Movements at Synovial Joints

  1. Movements at synovial joints are produced by the contraction of the skeletal muscles that span the joints and attach to or near the bones forming the articulations. In these actions, the bones act as levers, the muscles provide the force, and the joints are the fulcra, or pivots.
  2. Angular movements increase or decrease the joint angle produced by the articulating bones. Flexion decreases the joint angle on an anterior-posterior plane; extension increases the same joint angle. Abduction is the movement of a body part away from the main axis of the body; adduction is the movement of a body part toward the main axis of the body.
  3. Circular movements can occur only where the rounded surface of one bone articulates with a corresponding depression on another bone. Rotation is the movement of a bone around its own axis. Circumduction is a conelike movement of a body part.
  4. Special joint movements include inversion and eversion, protraction and retraction, and elevation and depression.
  5. Synovial joints and their associated bones and muscles can be classified as first-, second-, or third-class levers. In a first-class lever, the fulcrum is positioned between the effort and the resistance. In a second-class lever, the resistance lies between the fulcrum and the effort. In a third-class lever, the effort is applied between the fulcrum and the resistance.
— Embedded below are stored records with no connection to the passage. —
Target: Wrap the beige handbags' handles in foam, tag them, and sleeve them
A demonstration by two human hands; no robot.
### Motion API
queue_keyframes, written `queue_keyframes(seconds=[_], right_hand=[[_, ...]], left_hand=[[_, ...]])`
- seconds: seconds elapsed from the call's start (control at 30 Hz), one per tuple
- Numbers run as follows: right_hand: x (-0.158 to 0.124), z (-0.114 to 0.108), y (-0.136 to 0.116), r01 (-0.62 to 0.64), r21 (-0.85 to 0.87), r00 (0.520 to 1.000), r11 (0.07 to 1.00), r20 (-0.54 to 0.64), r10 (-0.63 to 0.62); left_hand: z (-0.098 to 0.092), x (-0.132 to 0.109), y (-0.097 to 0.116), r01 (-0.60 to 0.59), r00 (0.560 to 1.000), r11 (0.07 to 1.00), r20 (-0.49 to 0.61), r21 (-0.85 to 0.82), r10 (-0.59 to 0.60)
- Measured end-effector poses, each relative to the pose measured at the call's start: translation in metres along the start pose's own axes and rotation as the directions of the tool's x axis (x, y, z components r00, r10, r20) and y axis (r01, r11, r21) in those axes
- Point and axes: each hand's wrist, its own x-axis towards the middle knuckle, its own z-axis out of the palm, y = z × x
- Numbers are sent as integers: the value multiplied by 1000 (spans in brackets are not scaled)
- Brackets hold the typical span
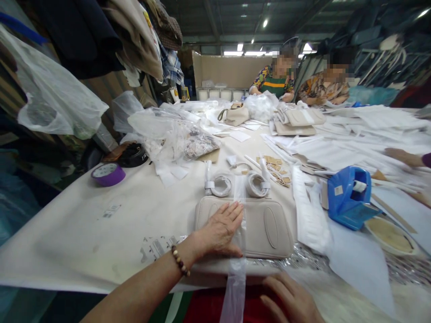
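Observation:
A flat beige bag with an oval raised shape on its face lies at the table's near edge. Across its middle runs a translucent plastic strip, which hangs over the edge toward me. My left hand presses flat on the bag and strip, fingers stretched out. Below the bag's front edge, my right hand hovers with fingers apart and slightly bent, nothing visible in it. Just beyond the bag stand two coiled straps in white wrapping, a left coil and a right coil.
On the right is a blue tape dispenser beside white sheets. A purple tape roll sits at the left edge, near crumpled clear bags. Two people work at the far side; another person's hand reaches in from the right.

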Motion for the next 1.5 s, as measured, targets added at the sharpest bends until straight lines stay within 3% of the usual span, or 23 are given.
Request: queue_keyframes(seconds=[0.1,0.3,0.57,0.63,0.9,1.13,1.33,1.5], right_hand=[[15,5,1,87,-100,993,991,-69,-94],[28,21,-9,223,-52,971,974,-75,-226],[41,11,-14,146,107,988,983,-69,-139],[40,15,-15,152,113,988,982,-52,-147],[36,43,-16,258,120,948,959,-224,-226],[41,29,-24,272,52,917,961,-316,-243],[34,7,-25,226,166,973,960,-75,-217],[39,9,-22,238,347,960,907,-227,-165]], left_hand=[[2,0,0,-9,1000,1000,-1,7,9],[7,2,-2,-4,1000,1000,-24,24,5],[-3,5,1,24,1000,1000,3,-11,-24],[-7,6,3,28,999,999,17,-15,-28],[-11,6,5,32,999,999,35,-3,-32],[-11,7,4,38,999,999,29,-2,-38],[-6,6,4,39,999,999,28,11,-40],[-5,5,4,27,999,999,41,30,-28]])
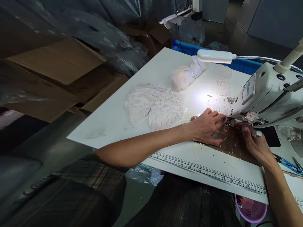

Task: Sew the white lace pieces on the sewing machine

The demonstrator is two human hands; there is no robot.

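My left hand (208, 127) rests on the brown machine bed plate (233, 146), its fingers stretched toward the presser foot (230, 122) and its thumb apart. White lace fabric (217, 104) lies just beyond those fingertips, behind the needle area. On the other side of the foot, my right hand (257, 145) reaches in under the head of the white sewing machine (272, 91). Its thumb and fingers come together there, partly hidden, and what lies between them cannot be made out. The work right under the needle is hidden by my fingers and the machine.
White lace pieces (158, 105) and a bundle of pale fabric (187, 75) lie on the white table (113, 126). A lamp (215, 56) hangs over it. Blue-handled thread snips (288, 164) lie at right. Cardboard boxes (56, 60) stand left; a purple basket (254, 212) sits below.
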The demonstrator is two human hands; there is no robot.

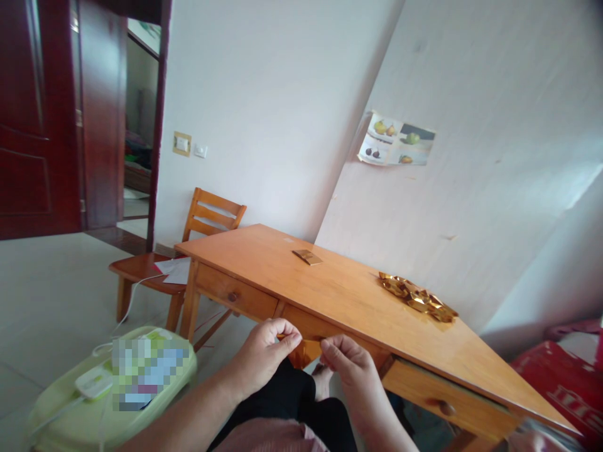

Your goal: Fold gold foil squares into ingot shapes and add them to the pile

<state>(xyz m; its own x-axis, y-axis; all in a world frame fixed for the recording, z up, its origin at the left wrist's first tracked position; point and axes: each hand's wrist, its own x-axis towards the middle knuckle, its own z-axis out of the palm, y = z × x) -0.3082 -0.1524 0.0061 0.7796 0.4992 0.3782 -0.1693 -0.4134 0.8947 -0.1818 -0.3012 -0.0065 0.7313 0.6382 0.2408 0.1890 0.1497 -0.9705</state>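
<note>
Both my hands are in front of the wooden table (339,295), below its front edge. My left hand (264,355) and my right hand (348,364) pinch a small orange-gold piece of folded paper (304,353) between thumbs and fingers, one hand at each end. A heap of shiny gold folded papers (417,296) lies on the table to the right. A small flat gold square (307,257) lies near the table's middle, farther back.
A wooden chair (188,245) with white paper (175,270) on its seat stands at the table's left end. A light green container with a white cable (113,383) sits on the floor at my left. Red bedding (560,376) lies at right. A dark red door (51,113) stands open.
</note>
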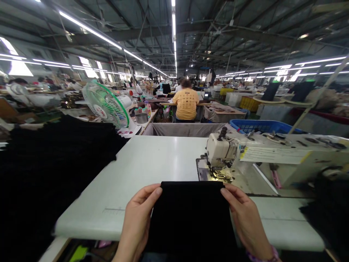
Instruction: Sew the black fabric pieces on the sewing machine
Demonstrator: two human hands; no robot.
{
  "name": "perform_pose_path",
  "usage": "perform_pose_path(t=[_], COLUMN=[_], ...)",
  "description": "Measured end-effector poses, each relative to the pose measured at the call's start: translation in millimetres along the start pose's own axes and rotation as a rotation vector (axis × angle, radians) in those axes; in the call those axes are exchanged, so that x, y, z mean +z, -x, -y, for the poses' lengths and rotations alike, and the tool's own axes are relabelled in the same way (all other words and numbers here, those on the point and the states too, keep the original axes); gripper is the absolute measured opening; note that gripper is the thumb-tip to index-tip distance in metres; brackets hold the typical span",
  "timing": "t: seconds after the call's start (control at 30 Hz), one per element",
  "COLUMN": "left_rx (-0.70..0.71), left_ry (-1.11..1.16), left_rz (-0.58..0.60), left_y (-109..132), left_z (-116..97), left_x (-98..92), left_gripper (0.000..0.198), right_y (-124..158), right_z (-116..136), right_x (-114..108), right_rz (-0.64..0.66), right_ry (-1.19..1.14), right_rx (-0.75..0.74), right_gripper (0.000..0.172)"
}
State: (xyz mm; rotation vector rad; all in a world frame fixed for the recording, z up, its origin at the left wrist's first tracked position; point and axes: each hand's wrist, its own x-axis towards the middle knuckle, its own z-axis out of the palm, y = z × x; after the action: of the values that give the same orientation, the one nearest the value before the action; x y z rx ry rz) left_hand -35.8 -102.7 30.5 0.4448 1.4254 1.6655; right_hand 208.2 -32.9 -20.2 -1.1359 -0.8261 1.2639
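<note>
A piece of black fabric [192, 218] hangs down between my hands, its straight top edge stretched level over the front of the sewing table. My left hand [140, 214] pinches the top left corner between thumb and fingers. At the top right corner, my right hand [244, 216] pinches the same edge; a patterned band shows on that wrist. Just beyond the cloth, to the right, stands a white sewing machine [222, 151] with its needle area lit. The lower part of the fabric runs out of view at the bottom.
A large pile of black fabric [54, 163] lies on the left, and more dark cloth [329, 214] at the right edge. A green fan [106, 103] stands behind the left pile. Beyond the machine is a blue basket [261, 126]. A person in a yellow shirt [186, 103] sits ahead.
</note>
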Motion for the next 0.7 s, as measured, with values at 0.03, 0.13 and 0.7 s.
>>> perform_pose_path(t=[0.03, 0.13, 0.7], left_rx=[0.013, 0.048, 0.018], left_ry=[-0.001, -0.014, -0.003], left_rz=[-0.011, -0.029, -0.095], left_y=[0.1, -0.3, -9.7], left_z=[-0.6, -1.3, -11.2], left_x=[0.8, 1.1, 1.5], left_gripper=[0.053, 0.053, 0.064], right_y=[0.1, 1.0, -0.4], right_z=[0.4, 3.0, 20.1], right_x=[-0.2, -1.2, 4.8], right_rz=[-0.005, -0.025, 0.115], right_ry=[-0.019, -0.042, 0.027], right_rx=[0.007, 0.017, -0.124], right_gripper=[0.05, 0.051, 0.032])
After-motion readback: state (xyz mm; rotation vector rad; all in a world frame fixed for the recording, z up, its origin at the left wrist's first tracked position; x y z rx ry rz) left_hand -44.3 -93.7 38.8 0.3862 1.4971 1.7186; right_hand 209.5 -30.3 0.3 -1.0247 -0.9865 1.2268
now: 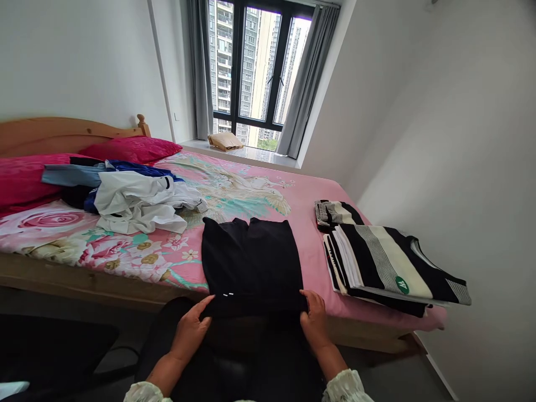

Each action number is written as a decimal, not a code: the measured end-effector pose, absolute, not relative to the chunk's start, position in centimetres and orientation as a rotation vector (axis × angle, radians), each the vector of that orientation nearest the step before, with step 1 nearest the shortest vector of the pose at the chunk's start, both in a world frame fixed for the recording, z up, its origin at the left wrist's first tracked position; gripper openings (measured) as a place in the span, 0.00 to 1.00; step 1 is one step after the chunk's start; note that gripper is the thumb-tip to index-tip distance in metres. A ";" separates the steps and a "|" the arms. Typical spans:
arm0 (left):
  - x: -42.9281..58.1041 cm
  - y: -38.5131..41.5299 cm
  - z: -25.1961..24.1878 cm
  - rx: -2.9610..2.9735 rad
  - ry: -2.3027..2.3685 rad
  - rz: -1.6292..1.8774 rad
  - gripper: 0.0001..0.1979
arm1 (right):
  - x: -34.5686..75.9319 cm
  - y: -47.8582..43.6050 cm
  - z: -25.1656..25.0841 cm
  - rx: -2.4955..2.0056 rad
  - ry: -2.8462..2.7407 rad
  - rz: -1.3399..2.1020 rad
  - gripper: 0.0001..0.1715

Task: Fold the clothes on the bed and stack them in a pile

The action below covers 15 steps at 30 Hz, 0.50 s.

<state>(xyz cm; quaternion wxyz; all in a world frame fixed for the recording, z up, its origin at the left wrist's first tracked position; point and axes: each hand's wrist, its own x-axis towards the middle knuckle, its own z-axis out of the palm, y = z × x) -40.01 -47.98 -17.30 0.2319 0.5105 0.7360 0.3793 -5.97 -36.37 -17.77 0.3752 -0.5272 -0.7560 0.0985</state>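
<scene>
A pair of black shorts [253, 257] is spread on the near edge of the bed, with a small gap between the two legs at the far end. Two short white marks show near its front edge. My left hand [194, 324] pinches the near left corner between thumb and fingers. At the near right corner, my right hand [313, 318] grips the same black cloth. Between the hands the front edge is held fairly straight, just over the side of the bed.
A loose pile of white, blue and black clothes [138, 195] lies left. Folded striped clothes [385, 257] are stacked right, beside a smaller striped bundle [338, 214]. Red pillows [134, 148] rest by the wooden headboard [62, 129]. A wall bounds the right side.
</scene>
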 end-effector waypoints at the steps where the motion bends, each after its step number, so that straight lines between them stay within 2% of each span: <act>1: -40.3 -48.2 -16.9 1.397 2.033 0.998 0.28 | -5.9 -36.7 -17.7 -1.305 -1.951 0.258 0.32; 5: -40.4 -48.7 -16.3 1.191 2.052 0.878 0.29 | -6.1 -37.7 -18.2 -1.211 -2.050 0.288 0.31; 9: -38.9 -48.6 -17.2 1.090 1.950 1.100 0.34 | -6.5 -38.0 -18.8 -1.186 -2.078 0.289 0.29; 12: -38.2 -48.7 -17.7 1.149 1.991 1.183 0.36 | -6.1 -37.9 -19.0 -1.150 -2.100 0.300 0.27; 15: -38.8 -49.1 -17.5 1.336 2.003 1.045 0.36 | -5.1 -37.4 -19.0 -1.190 -2.056 0.293 0.22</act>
Specific Joints of the Body

  1. The temporomandibular joint, a combined hinge and gliding joint, is of clinical importance because of temporomandibular joint (TMJ) syndrome.
  2. The glenohumeral (shoulder) joint, a ball-and-socket joint, is vulnerable to dislocations from sudden jerks of the arm, especially in children before strong shoulder muscles have developed.
  3. There are two sets of articulations at the elbow joint as the distal end of the humerus articulates with the proximal ends of the ulna and radius. It is a hinge joint that is subject to strain during certain sports.
  4. The metacarpophalangeal joints (knuckles) are condyloid joints, and the interphalangeal joints (between adjacent phalanges) are hinge joints.
  5. The ball-and-socket coxal (hip) joint is adapted for weight bearing. Its capsule is extremely strong and is reinforced by several ligaments.
  6. The hinged tibiofemoral (knee) joint is the largest, most vulnerable joint in the body.
  7. There are two hinged articulations within the talocrural (ankle) joint. Sprains are frequently associated with this joint.